EDITORIAL COMMENT: Polad intervention shows new responsibility

The drive to have sanctions against Zimbabwe removed is gathering force with the United States House of Representatives at long last considering the problem and inviting the Political Actors Dialogue to make submissions.

South Africa is pressurising to have its northern neighbour released from the sanctions that have stymied regional growth.

The Polad intervention is doubly important. It is not just a Zimbabwean official intervention, but now includes a large bloc of opposition voices adding their weight and, in effect, pointing out that they need a prosperous country to fight their electoral battles in.

That degree of responsibility is both welcome and practical. So the intervention is both more effective with opposition support and makes the opposition Zimbabwean, rather than a group relying on foreign intervention.

An opposition party aiming to win a general election, and presumably that is the goal of all political parties, should want to win political power in a country where the economy is working and fight the battle for the voters’ support on who can make it work better and where the emphasis on growth should be applied.

That is a normal democratic goal and is common in all countries. In the United States itself, a lot of the political electoral process concentrates on the economy, with one party reckoning that less Government regulation and intervention, and thus lower taxes, will allow the private sector to expand faster and the other party, conceding that business must lead growth also noting that for sustainability there cannot be people left behind and the environment cannot be ruined for short-term gain.

But neither party wants the economy wrecked so they can achieve power.

That has not been the case in Zimbabwe where a section of the MDC parties has continually been seeking strong sanctions against Zimbabwe, not so much to reform electoral processes, something that has been tackled quite successfully in recent years, but to make it clear that only a Government drawn from that group can get sanctions lifted.

This has been a bad electoral strategy, saying in effect that sanctions hurt you, but we can get them lifted so they stop hurting you. For a start there is no guarantee that this particular section of the opposition can deliver, since the groups outside Zimbabwe might want a price paid that those parties could never pay. 

The trouble with sanctions is that once they are imposed, you have to rely on the imposers to lift them and winning an election in Zimbabwe does not give you control of the governments of other countries.

There is little doubt that the sanctions from the US and Europe were triggered by land reform and, although this cannot be stated in the modern world where gunboat diplomacy is now banned, designed to help get a change in Government. 

The rest of the reasons stated are largely window dressing.

We can agree that the land reform process was messier than it should have been, and that the compensation deals for improvements should have sorted out a lot earlier. 

We can also agree that some who benefited from land reform turned out to be bad farmers. But the Second Republic has been fixing this, with a deal with the commercial farmers who lost land and with businesslike audits and policies that are designed to reallocate land that has not been farmed to real farmers.

The Polad intervention also stressed, correctly, that the sanctions have created widespread poverty, or at least maintained people in poverty, and affected everyone. 

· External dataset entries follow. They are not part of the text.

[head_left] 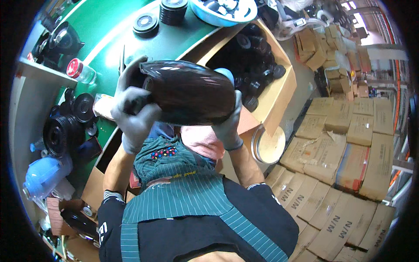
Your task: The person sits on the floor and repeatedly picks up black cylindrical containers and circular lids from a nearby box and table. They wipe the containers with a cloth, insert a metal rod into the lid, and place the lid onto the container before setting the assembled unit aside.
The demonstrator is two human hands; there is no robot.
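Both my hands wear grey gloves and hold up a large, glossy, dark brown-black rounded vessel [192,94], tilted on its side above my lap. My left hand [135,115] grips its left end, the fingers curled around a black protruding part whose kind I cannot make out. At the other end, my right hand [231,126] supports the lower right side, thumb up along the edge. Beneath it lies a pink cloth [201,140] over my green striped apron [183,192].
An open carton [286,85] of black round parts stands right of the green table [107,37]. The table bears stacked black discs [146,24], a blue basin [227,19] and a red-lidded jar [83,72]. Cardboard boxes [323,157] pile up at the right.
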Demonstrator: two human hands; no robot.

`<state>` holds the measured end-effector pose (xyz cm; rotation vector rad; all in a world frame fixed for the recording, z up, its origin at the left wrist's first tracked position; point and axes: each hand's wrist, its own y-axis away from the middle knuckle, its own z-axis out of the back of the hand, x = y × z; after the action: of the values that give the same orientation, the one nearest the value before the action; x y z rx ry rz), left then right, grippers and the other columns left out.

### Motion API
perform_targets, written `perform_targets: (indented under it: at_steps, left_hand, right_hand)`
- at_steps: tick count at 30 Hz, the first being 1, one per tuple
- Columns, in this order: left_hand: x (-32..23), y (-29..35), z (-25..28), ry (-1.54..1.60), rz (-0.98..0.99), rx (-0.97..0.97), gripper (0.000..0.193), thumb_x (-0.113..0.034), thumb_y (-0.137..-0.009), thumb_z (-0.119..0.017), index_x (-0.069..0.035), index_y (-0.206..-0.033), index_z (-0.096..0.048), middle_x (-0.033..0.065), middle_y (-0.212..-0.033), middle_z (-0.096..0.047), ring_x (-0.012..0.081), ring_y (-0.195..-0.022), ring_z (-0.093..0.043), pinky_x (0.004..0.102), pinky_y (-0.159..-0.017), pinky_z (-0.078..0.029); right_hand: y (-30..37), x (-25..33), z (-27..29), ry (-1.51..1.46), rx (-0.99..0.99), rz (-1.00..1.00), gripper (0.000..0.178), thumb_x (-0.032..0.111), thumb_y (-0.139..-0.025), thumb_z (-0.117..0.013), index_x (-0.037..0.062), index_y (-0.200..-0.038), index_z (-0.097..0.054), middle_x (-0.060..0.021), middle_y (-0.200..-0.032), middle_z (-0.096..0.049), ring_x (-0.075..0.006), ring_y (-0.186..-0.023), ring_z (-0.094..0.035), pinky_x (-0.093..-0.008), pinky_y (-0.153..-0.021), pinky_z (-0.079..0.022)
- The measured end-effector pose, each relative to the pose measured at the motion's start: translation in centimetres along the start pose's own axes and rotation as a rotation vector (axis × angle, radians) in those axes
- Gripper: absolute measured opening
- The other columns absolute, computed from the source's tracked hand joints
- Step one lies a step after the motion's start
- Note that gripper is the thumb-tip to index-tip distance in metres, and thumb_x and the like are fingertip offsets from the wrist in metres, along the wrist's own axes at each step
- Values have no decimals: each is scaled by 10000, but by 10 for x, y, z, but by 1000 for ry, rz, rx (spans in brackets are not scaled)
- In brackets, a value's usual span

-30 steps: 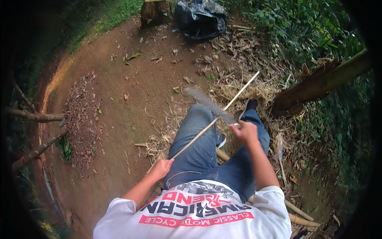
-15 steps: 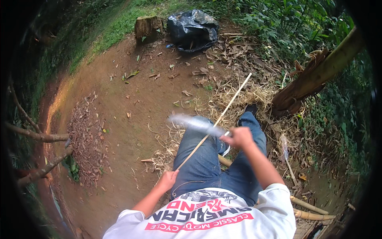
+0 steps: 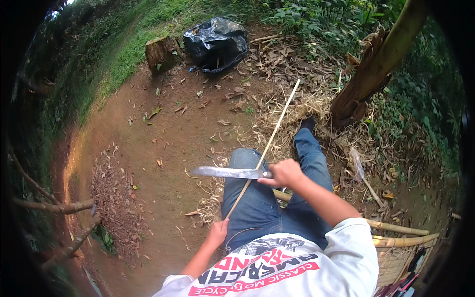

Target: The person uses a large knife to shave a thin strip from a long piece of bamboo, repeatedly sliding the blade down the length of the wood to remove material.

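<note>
A long thin pale strip, which looks like split bamboo [image 3: 280,120], slants across my left thigh and points forward. My left hand [image 3: 216,233] is closed round its near end, beside my hip. My right hand [image 3: 285,174] grips the handle of a machete [image 3: 222,172]. The broad grey blade points left and lies across the strip, above my left knee. Whether the edge bites into the strip cannot be seen.
Pale curled shavings [image 3: 309,106] cover the ground around my feet. A leaning trunk [image 3: 376,67] stands at the right. A black plastic bag [image 3: 217,45] and a tree stump [image 3: 162,53] are at the far side. Bamboo poles [image 3: 401,241] lie at my right, branches [image 3: 54,206] at the left.
My right hand and the machete have moved slightly down and left, nearer to me; the blade was blurred and is now sharp. The left hand still holds the strip. The whole view has shifted.
</note>
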<state>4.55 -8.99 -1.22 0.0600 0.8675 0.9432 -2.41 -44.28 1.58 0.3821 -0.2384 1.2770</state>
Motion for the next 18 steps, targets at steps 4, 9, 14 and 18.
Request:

They were not targeted as defenders have tried to claim. If all they did was bar a few dozen prominent people from opening foreign bank accounts there would have been no economic  damage.

The main thrust and main effect of sanctions has been to bar Zimbabwe from accessing the normal development finance from international institutions, like the World Bank, and from the normal private sector financing for everything from the normal merchant banking and trade finance to letting banks help investment.

Even the targeting caused problems far beyond what was claimed, as ordinary banks were wary of Zimbabwean dealings in case a targeted person was somehow, however minor their role, involved and the cost of the checks they would have to make was far higher than any potential revenue.

Admittedly some of the fiscal irresponsibility of the First Republic would have made some access to foreign finance difficult, but that would have been our fault and is now being sorted out.

The Second Republic reforms have made financial deals possible, and without the financial sanctions things like payment plans and debt relief could be worked out. The World Bank and the International Monetary Fund have been eager to help with technical support and advice, but cannot provide even a single dollar.

The European Union has largely lifted or suspended its sanctions regime, and recently went a lot further by allowing its European Investment Bank to provide modest financing to a Zimbabwean private sector bank for onward lending to companies hit by the Covid-19 pandemic. That was a signal to non-state banks that they could also resume normal relations.

Now the main problem is the US, with its huge block of votes in global finance institutions and its control of much of the world’s most important trading currency and resulting transactions through its banking system. 

This is why the willingness of the US House of Representatives, through a subcommittee, to review the effect of sanctions and take evidence with a clearer mind is so important. 

Both the US legislature and the executive are involved in the sanctions.

There is a law setting conditions, which have either been overtaken by events or have been met, but the executive also has power to suspend sections of that law. 

Legal changes are an involved process in most countries, and the US is no exception, but a clear recommendation from a legislative investigation would obviously carry a lot of weight when it comes to the positive need for the annual executive finding whether to continue the sanctions or suspend them. 

Now that Zimbabweans are largely speaking with one voice the opportunity exists for a positive outcome.